* _What is required_:
How many lines of the listing below contain "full"? State the number alone.

* _Data for this task_:
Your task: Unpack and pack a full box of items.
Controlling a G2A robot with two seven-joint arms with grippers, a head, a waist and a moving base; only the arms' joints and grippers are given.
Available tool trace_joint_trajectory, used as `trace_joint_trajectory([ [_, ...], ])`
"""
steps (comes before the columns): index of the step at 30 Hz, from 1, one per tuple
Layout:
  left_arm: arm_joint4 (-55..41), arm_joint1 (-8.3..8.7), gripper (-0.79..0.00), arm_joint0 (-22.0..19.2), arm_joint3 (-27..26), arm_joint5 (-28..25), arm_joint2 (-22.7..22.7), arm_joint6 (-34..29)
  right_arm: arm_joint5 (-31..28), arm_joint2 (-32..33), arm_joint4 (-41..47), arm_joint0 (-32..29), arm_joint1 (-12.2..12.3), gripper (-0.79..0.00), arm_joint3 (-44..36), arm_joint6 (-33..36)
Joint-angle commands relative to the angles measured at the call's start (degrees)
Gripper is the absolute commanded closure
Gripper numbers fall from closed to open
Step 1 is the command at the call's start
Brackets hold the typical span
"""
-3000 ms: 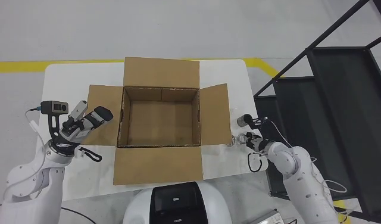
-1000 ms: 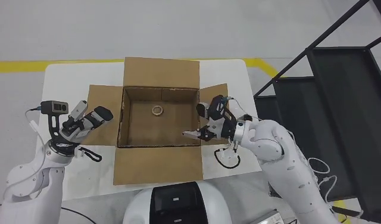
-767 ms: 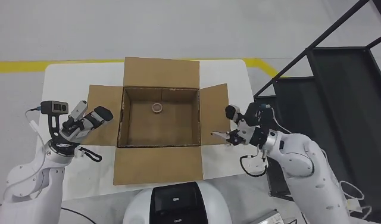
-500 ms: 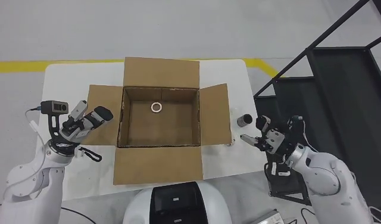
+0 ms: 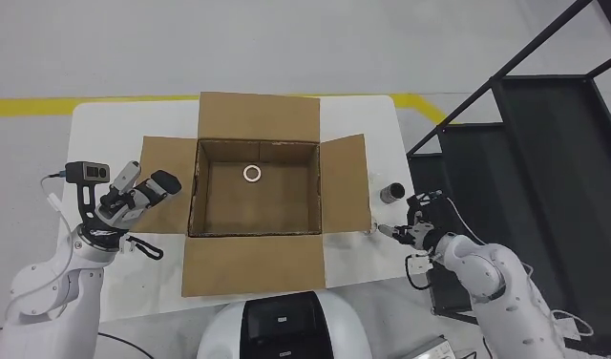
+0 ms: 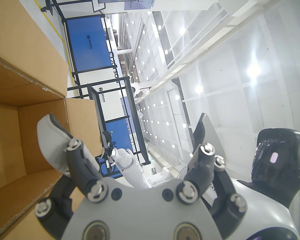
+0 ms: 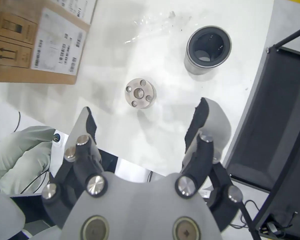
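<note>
Right gripper [image 5: 386, 230] drawn back from the box [image 5: 253, 262] to the surface [image 7: 165, 13] beside it, a ring [image 5: 252, 173] left inside
One item is judged packed, on the box floor near the far wall; the right jaws are spread just above a flanged disc [image 7: 140, 93], probably next, a hollow cylinder [image 7: 207, 49] nearby; the left gripper [image 6: 126, 126] is held by the left flap, jaws spread, empty

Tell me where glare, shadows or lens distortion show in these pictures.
Left wrist view: ceiling lamps flare beyond the left gripper, and the beams look bowed. Right wrist view: glare streaks on the table near the cylinder; a soft shadow beside the flange. Top view: even light.
</note>
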Motion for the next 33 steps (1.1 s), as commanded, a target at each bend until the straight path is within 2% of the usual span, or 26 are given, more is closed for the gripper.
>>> trace_joint_trajectory([
  [1, 0.0, 0.0, -0.785, 0.0, 0.0, 0.0, 0.0, 0.0, 2.15, -2.14, -2.25, 1.52, -0.13, -0.363, 0.67, 0.52],
  [5, 0.0, 0.0, -0.785, 0.0, 0.0, 0.0, 0.0, 0.0, 6.51, -6.14, -5.72, 4.54, -0.49, -0.345, 3.27, 1.38],
  [8, 0.0, 0.0, -0.785, 0.0, 0.0, 0.0, 0.0, 0.0, 7.43, -8.07, -6.59, 6.45, -0.68, -0.382, 5.61, 1.3],
  [10, 0.0, 0.0, -0.785, 0.0, 0.0, 0.0, 0.0, 0.0, 7.36, -9.6, -7.03, 7.58, -0.82, -0.579, 6.51, 1.11],
  [11, 0.0, 0.0, -0.785, 0.0, 0.0, 0.0, 0.0, 0.0, 7.67, -10.3, -7.8, 8.11, -0.87, -0.785, 6.95, 1.21],
  [33, 0.0, 0.0, -0.785, 0.0, 0.0, 0.0, 0.0, 0.0, 12.89, -19.95, -12.6, 16.97, -2.21, -0.785, 13.94, 3.36],
])
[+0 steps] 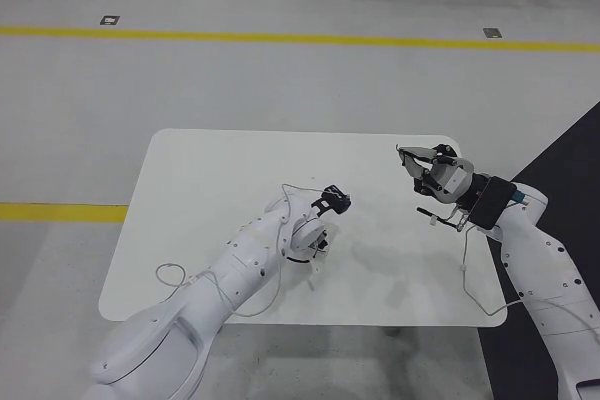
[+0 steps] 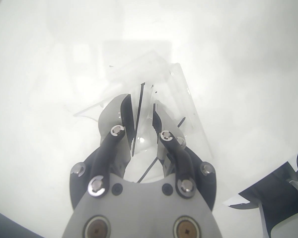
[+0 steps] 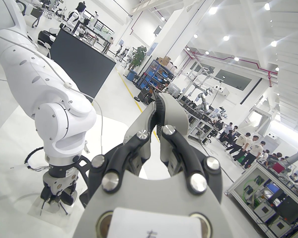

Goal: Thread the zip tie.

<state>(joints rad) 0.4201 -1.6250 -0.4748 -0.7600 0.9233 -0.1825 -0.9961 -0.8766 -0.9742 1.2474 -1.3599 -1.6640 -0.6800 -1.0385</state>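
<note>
Straddling the black zip tie [image 2: 138, 115] lengthwise with fingers parted and gripping nothing, the left pincer [image 2: 140, 100] is hovering nearer than the closed, empty right pincer [image 3: 159, 98].

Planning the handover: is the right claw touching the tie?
Apart. Left wrist view shows the tie inside the left claw; right wrist view shows the right claw far from it.

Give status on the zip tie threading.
Done: no closed loop visible. In hand: left gripper sits open astride the zip tie on a clear plastic sheet, not gripping it. Left: grasp and thread; right gripper is shut, empty, raised.
</note>
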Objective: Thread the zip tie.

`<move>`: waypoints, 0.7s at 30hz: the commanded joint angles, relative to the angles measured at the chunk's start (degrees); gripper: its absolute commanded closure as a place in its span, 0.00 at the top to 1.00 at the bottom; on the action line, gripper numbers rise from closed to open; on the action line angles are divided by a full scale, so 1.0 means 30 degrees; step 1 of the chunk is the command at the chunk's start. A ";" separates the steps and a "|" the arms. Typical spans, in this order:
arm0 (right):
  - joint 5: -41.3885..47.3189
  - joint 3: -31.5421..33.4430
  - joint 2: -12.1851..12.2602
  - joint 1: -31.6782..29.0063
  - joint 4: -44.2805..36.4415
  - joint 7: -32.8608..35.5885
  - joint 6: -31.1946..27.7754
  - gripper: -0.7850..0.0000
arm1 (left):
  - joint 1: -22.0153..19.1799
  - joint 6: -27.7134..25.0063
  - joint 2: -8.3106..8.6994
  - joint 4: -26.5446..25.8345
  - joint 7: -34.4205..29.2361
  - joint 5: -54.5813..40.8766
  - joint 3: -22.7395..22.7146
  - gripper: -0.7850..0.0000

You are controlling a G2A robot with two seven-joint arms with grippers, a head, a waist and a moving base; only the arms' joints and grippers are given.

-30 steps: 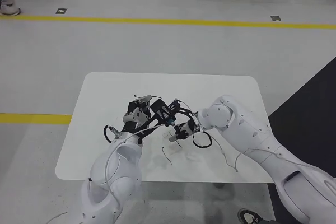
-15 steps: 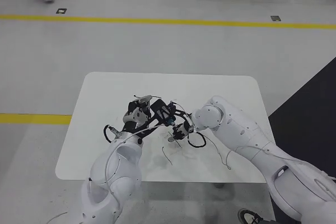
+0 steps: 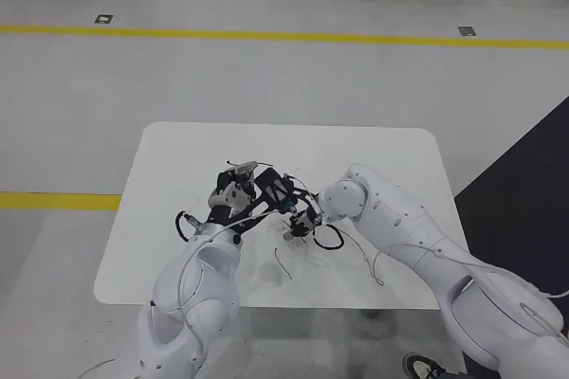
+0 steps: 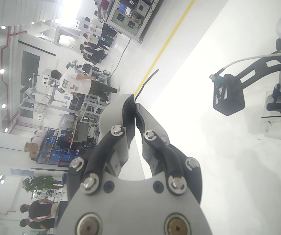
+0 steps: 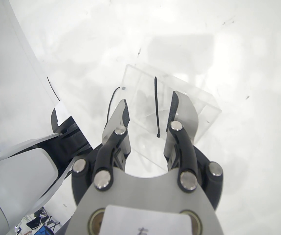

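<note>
Desk (image 3: 171, 189), white, has both arms meeting over its middle. There the top view crowds the wrists together, and anything thin is hard to make out.

The left arm stands up from the near edge with its wrist turned upward, so the left tool (image 4: 134, 101) points off toward the room. Its fingers are pressed together on the gripped zip tie (image 4: 147, 80).

The right arm bends in from the side. The right tool (image 5: 149, 97) aims down at the desk, fingers spread wide and holding nothing, over a clear block (image 5: 204, 106).

The gripped zip tie is black. Its tapered end pokes out past the fingertips, and the rest is hidden between the pads.

A loose zip tie (image 5: 156, 106) lies lengthwise between the right tool's fingers, touching neither. Whether it rests on the block or inside it cannot be told.
</note>
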 commanded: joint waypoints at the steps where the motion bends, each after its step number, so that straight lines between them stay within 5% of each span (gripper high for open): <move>1: -0.0055 -0.0033 -0.0116 0.0047 0.0225 -0.0060 -0.0051 0.42 | 0.0000 0.0000 0.0000 0.0000 0.0000 0.0000 0.0000 0.00; 21: -0.1376 -0.0028 -0.0957 0.0335 0.1768 -0.1211 -0.0657 0.26 | 0.0000 0.0000 0.0000 0.0000 0.0000 0.0000 0.0000 0.00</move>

* _Response to the task_:
2